The track is tough on tyres and suspension, and after a tyre failure for Craig “Lowndes last year, is now a hard tyre only event.
We have seen numerous tyre failures since 2013 when we returned to Pukekohe. The nature of the circuit puts incredible loads into them,” Talabani said.
“The setup is being pulled in opposite directions.
“You need a decent high speed platform to have pace from turns nine to two and you also need good turn and drive out of the two slower corners, four and eight.”
Teams have 24 hard Dunlop tyres this weekend, and with an alternate SuperSprint format things run a little differently.
“We do not take any premarked tyres to this event, so we will use two sets of new tyres over the three (half hour) practice sessions,” Talabani explained.
“This leaves a set of new tyres for each of the four qualifying sessions, which will be carried on into the four races.
“Degradation is pretty low at this circuit. It has gotten worse over the years, but we are talking hundredths of a second per lap.”
The change to hards doesn’t make a difference to the team this year.
“Our setups are suited primarily to the track, rather than the tyre compound.”
Friday has three half-hour runs for teams to get the drivers and cars up to speed.
“This will be Chris’s first time at Pukekohe in a PRA Ford, we will need to get him confident on corner entry and ensure he has enough braking stability that he likes. We have good historical data to help us get up to speed.”
The short sessions will make it a challenging day.
“Being a ‘rookie’ in the main game means we have the most work to do this year.
“We set specific targets for each practice session and plan accordingly to meet them. I’m sure Chris will get up to speed very quickly, he has done a fair few laps around there.”
Remember that with no pre-marked tyres, times will be telling throughout practice.
“All drivers have exactly the same tyre bank so the practice times will show relevant pace.
“Look for the quickest laptimes at the end of Practice Three when most crews will do their new tyre qualifying simulations.”
The sprint to the finish – 100km with no pit stops – puts more emphasis than ever on qualifying.
“It has never been more crucial to qualify well here, with low tyre degradation and no pitstops, you may finish in the order that you started in.

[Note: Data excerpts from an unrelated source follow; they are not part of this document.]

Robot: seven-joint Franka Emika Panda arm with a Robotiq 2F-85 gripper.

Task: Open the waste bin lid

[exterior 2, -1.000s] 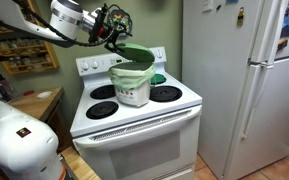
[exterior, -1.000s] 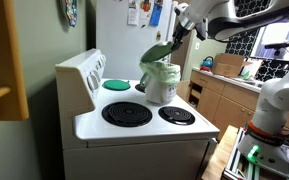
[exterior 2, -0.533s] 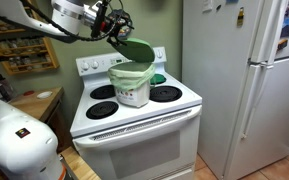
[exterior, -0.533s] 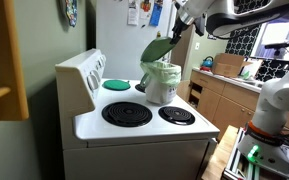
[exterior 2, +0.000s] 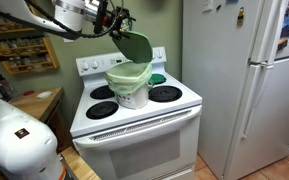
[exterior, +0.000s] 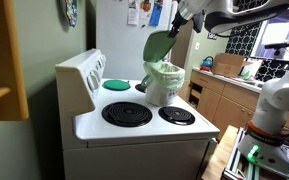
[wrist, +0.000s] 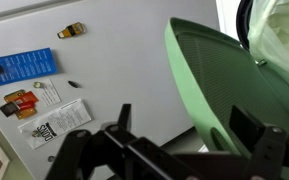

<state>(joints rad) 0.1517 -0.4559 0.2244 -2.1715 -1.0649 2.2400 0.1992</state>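
We are seeing the waste bin sitting on the stove among the burners, with the lid standing tilted above its rim. The gripper is hanging at the lid's upper edge. A round disc is lying on a rear burner beside the bin. In an exterior view the refrigerator is standing just beside the stove.

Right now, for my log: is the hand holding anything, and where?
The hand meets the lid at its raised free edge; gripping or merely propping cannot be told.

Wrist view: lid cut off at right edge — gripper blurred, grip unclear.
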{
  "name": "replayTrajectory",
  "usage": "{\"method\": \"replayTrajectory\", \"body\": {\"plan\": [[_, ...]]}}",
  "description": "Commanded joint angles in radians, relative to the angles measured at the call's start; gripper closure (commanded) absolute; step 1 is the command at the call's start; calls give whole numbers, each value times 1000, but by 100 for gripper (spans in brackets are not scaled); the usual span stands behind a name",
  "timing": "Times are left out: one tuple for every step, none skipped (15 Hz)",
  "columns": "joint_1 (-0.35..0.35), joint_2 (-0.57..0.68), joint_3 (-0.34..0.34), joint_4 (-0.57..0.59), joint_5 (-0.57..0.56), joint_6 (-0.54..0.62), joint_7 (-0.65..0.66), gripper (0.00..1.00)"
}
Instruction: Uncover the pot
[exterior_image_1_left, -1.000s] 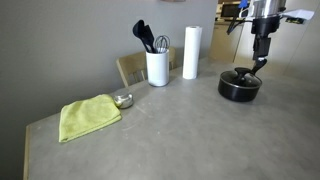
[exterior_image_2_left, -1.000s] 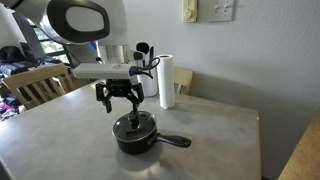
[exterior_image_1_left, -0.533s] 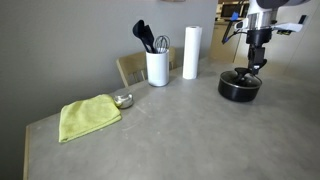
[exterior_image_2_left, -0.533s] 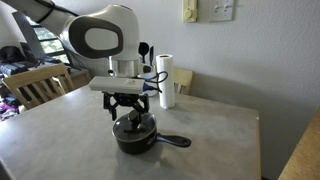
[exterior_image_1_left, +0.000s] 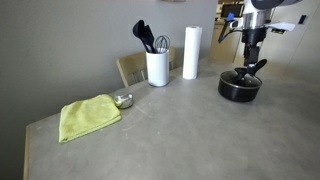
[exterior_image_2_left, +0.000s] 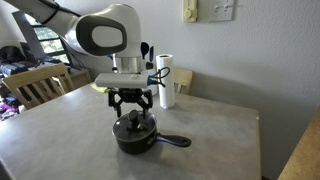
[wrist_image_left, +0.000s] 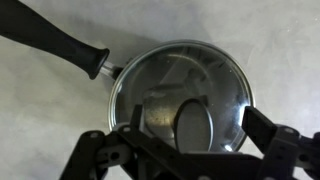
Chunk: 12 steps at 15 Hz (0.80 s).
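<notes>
The small black pot (exterior_image_1_left: 240, 87) stands on the grey table (exterior_image_1_left: 170, 130), its long black handle (exterior_image_2_left: 175, 141) sticking out sideways. A glass lid (wrist_image_left: 185, 85) with a dark knob (wrist_image_left: 192, 128) covers it. My gripper (exterior_image_2_left: 133, 113) hangs open right above the lid, fingers spread on either side of the knob. In the wrist view the pot (wrist_image_left: 130, 75) fills the middle and its handle (wrist_image_left: 50, 42) runs to the upper left. The gripper (wrist_image_left: 190, 150) holds nothing.
A white utensil holder (exterior_image_1_left: 157, 67) with dark utensils and a white paper roll (exterior_image_1_left: 190, 52) stand at the table's back. A tiny metal bowl (exterior_image_1_left: 123, 100) and a yellow-green cloth (exterior_image_1_left: 88, 116) lie far from the pot. A wooden chair (exterior_image_2_left: 40, 88) stands beside the table.
The arm has swung over the pot and come down closer to the lid. The pot and lid have not moved.
</notes>
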Motion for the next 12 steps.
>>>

“We have not had 10 minute sessions this year since Adelaide, but we had them in Pukekohe last year. They will be frantic sessions as most crews will run only one set of tyres and you want to post a laptime before any possible red flags.”
Talabani explained their approach to the 100km sprints.
“I have no doubt Chris will have pace to run at the front, we have shown good pace this year but not been able to benefit from it due to qualifying down the order,” he said.
“I think we have a little tyre life to spare so we will run a more aggressive setup that will yield quicker laptimes at the risk of higher tyre degradation.”
While not worrying about the #55 and chances of double stacking, there is a downside to no stops.
“It puts more emphasis on getting your car competitive as you cannot strategise with pit stops to move further up the field.”